St. Cloud State's first round sweep of UNO was, in many respects, more of the same for UNO. It's been ten years since UNO has advanced to the final weekend of their conference tournament. Dean Blais, the legendary coach who won championships at North Dakota has a losing record in the last month of the season at UNO.
Yes, the deck was stacked against UNO this weekend. Senior captain Dominic Zombo is still out with an injury that looks like it might be season-ending. Senior goalie Ryan Massa re-injured his knee early in Friday night's game. The NCHC sent Maverick fans' favorite referee, Brian Aaron, to Omaha as an emergency replacement for Saturday night's game. Aaron ejected defenseman Brian Cooper from the game with one of his first calls of the night, which shortened up an already exhausted UNO bench from Friday night's double overtime loss. And while the Huskies finished sixth in the NCHC, the resume of UNO's conference is so strong that six of the eight teams could get into the sixteen team NCAA tournament.
I get that. And if UNO had advanced to the conference final weekend last season, I'd accept it more. But it's been ten years since that happened. And based on past history, you have to wonder when it will. Prognosticators hardly considered the results of this past weekend an upset; they've seen it all before and most actually predicted it.
I've long had a dream for UNO hockey that it would explode into something special. Playing in one of the premier conferences in college hockey at a school where hockey is supposed to be the number one sport. In a market with a storied history of embracing college sports and elevating them to ridiculous levels, whether it's the College World Series, Nebraska baseball and volleyball, or Creighton basketball.
All it takes is that first championship to catch the attention of the casual sports fan, and the bandwagon starts to fill up. That bandwagon made Lincoln's Haymarket Park a reality. It's what keeps the College World Series in Omaha year after year, now that the city made sure the NCAA had what they needed. It's why it only took one day for the Big Ten baseball tournament to set an all-time attendance record last year.
UNO and most of my fellow Maverick fans have given up on that dream. They're all excited about UNO's new arena, which caps attendance at current levels. They make a good point; UNO isn't going to fill a 16,000 seat arena, so why not build something more intimate to make the best of the crowds UNO does attract. Go to a building UNO does control so that Creighton isn't playing basketball 3 hours before faceoff and games don't have to be moved to accommodate a Yanni concert. (Yes, that happened once.)
What they won't admit is that UNO is stepping back to something even smaller than the Civic; basically saying that UNO hockey is all that it's ever going to be. Just a niche sport, not worthy of anything more. And after this weekend, I have to admit... maybe they are right.

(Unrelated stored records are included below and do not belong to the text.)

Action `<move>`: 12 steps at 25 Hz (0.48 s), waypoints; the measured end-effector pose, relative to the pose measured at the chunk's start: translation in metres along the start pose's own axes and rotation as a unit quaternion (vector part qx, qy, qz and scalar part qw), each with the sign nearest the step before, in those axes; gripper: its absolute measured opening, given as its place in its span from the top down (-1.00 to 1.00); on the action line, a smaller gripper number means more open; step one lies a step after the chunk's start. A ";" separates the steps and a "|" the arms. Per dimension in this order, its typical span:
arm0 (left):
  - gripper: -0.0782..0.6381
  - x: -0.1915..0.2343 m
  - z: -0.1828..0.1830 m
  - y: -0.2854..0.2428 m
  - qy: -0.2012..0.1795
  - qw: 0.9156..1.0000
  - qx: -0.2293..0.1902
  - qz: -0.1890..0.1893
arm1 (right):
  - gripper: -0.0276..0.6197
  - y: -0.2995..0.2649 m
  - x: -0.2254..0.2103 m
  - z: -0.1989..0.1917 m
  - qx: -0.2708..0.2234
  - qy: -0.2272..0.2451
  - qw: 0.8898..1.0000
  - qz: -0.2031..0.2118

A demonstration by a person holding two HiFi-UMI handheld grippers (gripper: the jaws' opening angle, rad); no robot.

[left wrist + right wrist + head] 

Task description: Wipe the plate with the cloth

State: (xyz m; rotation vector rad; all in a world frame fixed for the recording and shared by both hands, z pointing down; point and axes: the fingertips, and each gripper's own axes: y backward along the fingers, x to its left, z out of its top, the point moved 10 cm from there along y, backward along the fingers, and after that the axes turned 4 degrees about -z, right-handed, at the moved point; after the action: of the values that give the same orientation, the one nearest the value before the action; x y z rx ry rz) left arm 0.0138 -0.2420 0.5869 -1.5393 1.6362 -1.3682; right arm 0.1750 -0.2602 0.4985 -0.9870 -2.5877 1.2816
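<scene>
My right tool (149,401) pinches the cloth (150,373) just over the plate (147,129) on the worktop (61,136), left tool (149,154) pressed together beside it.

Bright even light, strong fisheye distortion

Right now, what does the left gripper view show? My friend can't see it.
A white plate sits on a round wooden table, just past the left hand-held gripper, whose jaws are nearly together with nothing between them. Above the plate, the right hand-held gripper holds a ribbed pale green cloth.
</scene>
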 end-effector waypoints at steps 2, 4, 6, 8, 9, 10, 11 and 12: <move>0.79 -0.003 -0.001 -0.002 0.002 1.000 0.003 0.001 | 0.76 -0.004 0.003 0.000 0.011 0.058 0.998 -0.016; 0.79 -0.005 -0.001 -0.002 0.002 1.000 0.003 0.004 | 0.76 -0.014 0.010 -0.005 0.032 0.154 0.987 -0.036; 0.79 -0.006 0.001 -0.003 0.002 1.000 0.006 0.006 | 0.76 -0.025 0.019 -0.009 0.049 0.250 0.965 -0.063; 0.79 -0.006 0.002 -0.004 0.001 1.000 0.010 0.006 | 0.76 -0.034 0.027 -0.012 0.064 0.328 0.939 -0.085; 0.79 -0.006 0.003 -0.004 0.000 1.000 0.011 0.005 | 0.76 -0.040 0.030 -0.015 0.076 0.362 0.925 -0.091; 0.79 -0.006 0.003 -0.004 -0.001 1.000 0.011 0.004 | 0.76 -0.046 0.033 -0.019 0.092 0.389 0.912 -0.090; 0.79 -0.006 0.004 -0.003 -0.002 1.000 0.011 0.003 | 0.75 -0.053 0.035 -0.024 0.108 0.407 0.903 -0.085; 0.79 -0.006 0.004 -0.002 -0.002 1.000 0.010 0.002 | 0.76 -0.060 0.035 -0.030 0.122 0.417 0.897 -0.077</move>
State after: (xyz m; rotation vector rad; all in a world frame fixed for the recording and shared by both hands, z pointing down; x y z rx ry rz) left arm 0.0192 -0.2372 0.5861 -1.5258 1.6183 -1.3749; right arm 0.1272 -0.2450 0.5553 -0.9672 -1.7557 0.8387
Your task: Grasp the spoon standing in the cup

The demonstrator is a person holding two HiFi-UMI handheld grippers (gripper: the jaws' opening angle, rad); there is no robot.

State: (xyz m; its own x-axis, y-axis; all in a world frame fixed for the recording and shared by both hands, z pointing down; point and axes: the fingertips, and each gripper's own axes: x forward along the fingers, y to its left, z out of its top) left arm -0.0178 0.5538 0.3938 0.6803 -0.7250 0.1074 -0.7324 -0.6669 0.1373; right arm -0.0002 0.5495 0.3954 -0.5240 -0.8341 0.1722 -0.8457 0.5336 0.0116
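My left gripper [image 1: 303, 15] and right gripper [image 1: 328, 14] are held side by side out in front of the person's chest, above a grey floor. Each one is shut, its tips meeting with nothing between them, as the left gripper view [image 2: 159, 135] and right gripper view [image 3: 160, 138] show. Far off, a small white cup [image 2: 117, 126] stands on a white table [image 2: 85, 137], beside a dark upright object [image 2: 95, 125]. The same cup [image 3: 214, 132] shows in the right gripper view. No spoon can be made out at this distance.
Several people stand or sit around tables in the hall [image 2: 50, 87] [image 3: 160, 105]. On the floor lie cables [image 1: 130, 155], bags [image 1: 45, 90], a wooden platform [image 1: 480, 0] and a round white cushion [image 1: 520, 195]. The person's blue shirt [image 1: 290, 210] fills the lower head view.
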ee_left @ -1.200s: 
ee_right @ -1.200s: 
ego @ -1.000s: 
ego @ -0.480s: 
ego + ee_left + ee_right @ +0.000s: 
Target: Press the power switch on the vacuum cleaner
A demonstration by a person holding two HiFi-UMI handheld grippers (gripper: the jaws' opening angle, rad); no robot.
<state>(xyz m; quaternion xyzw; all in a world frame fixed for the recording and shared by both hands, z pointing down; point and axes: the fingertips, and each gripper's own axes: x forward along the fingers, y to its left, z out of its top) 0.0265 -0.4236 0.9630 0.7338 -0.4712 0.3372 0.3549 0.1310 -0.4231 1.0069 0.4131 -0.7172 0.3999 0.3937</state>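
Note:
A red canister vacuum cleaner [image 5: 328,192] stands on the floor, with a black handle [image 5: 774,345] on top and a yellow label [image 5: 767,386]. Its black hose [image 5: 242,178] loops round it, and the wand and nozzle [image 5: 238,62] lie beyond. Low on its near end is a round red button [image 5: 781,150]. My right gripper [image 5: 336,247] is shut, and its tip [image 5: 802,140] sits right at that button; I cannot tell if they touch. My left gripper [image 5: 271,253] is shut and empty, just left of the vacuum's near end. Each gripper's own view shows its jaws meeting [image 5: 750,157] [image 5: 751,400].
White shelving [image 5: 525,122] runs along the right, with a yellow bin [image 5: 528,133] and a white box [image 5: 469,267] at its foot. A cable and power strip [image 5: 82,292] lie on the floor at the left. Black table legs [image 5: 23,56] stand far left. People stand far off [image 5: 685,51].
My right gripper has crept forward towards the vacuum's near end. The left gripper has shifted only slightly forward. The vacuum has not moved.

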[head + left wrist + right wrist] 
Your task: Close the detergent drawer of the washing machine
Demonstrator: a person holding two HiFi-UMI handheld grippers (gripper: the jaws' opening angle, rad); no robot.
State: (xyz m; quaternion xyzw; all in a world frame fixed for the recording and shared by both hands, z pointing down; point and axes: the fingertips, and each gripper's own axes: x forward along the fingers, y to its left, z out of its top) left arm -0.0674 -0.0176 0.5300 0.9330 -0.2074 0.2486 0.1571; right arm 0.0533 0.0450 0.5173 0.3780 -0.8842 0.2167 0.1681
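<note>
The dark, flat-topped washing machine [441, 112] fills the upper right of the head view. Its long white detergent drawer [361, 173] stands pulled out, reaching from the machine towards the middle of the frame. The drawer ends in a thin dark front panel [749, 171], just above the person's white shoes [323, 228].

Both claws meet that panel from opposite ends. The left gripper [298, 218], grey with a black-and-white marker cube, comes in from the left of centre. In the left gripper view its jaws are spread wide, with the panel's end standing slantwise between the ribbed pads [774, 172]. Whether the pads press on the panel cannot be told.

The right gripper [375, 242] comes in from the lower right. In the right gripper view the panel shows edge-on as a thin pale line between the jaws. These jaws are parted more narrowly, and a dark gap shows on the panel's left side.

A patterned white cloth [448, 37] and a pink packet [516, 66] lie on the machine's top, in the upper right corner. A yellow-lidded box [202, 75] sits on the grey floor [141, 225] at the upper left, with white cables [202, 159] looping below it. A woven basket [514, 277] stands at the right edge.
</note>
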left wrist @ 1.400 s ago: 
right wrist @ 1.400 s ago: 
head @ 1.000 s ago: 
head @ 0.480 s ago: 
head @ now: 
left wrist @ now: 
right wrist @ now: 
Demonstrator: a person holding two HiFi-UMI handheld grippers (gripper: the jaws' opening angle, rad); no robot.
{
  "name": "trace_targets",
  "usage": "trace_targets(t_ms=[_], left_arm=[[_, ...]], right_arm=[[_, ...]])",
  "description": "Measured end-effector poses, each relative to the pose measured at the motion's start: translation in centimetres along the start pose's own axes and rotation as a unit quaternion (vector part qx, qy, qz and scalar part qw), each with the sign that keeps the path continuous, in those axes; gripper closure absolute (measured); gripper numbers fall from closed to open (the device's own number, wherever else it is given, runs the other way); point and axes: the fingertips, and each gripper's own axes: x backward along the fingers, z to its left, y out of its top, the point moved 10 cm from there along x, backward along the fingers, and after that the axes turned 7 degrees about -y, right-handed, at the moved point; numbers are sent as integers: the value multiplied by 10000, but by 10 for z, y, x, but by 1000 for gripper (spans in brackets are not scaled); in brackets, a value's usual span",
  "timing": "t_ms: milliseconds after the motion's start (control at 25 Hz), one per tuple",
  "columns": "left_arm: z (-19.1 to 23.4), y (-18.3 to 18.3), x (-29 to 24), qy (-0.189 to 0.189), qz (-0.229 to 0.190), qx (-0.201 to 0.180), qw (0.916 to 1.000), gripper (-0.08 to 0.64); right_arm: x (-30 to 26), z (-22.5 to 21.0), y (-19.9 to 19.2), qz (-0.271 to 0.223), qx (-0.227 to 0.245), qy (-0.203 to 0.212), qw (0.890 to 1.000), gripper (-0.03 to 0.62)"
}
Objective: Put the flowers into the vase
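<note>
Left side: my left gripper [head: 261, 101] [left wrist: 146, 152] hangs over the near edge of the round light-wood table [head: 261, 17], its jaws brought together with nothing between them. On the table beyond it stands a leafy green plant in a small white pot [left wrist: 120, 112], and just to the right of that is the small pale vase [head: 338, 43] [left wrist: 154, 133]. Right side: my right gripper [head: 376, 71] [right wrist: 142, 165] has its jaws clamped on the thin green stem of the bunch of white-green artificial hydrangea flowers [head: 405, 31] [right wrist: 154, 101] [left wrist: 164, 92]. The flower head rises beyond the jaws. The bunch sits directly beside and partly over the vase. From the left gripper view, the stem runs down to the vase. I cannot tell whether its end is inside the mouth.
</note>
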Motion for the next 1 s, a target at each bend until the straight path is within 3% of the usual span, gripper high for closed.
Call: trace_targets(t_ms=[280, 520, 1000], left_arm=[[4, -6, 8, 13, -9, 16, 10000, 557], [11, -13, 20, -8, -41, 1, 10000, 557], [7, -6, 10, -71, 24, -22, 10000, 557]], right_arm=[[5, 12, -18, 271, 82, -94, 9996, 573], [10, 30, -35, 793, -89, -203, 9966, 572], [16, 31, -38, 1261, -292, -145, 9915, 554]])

Any growth of the fanbase is going to be the result of winning something of substance: a conference title, or games in the NCAA tournament. That gets the attention of the media. This season, with Nebrasketball and Creighton basketball slipping on the banana peel, the Omaha World-Herald started to give more coverage to UNO hockey. I hoped that would lead to more coverage by local TV, who've developed this habit of leaving in the second period after they get a couple of highlights for the 10 pm newscasts.
My real goal is to have somebody ... anybody ... do what KMTV did for Creighton basketball over ten years ago, and start televising games. Not so much home games; NET does that, and does a pretty good job. I'm talking road games. Creighton discovered that televising home games doesn't necessarily hurt attendance, especially when packaged in with away game broadcasts that allow more people to follow the team and get addicted.
I get why it hasn't happened yet. Nobody sees a market there to make these broadcasts work; UNO hockey is still viewed as a niche. That's why I want to see UNO hockey drawing bigger crowds - it tells television there is enough interest to make a UNO broadcast worth their while. And by capping attendance, the chances of that are disappearing fast.
Thanks to the strength of UNO's schedule, the Mavs look like they are a lock to get an NCAA hockey berth. Some might view it as "backing in", others might consider it getting a bye week. Either way, an off week has to help get Massa healthy, and you never know about Zombo. Would Zombo be able to take to the ice and give it one final shot, knowing that it's his last opportunity to wear his college jersey? And the lethargic UNO offense sure needs some tinkering.
What a difference from six weeks ago, when UNO looked like every bit the equal of the best team in the country. The eternal optimist in me still wants to believe it can and will happen. But more and more, it looks more and more like dreams that will go unfulfilled.